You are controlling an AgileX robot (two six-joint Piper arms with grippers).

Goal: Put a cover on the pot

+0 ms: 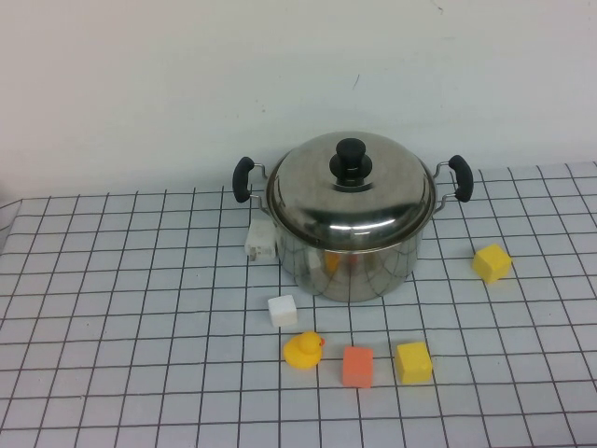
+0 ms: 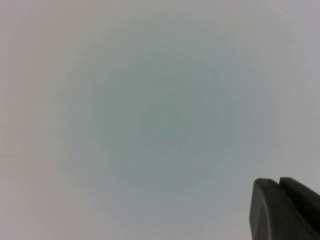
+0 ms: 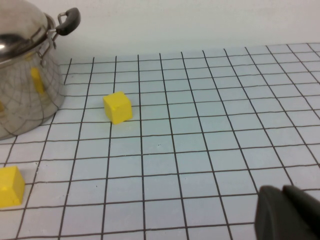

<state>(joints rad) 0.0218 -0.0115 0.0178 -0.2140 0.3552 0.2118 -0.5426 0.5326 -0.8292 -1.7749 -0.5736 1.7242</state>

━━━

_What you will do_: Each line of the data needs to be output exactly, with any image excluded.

_Answer for the task_:
You are controlling an AgileX robot (two six-joint Piper arms with grippers).

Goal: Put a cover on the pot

+0 ms: 
+0 ms: 
+0 ms: 

<state>(joints rad) 0.0218 -0.0115 0.0178 -0.2140 0.3552 0.2118 -0.5426 0.5326 -0.8292 -1.7749 -0.5736 1.7242</state>

The exercise requires no further work.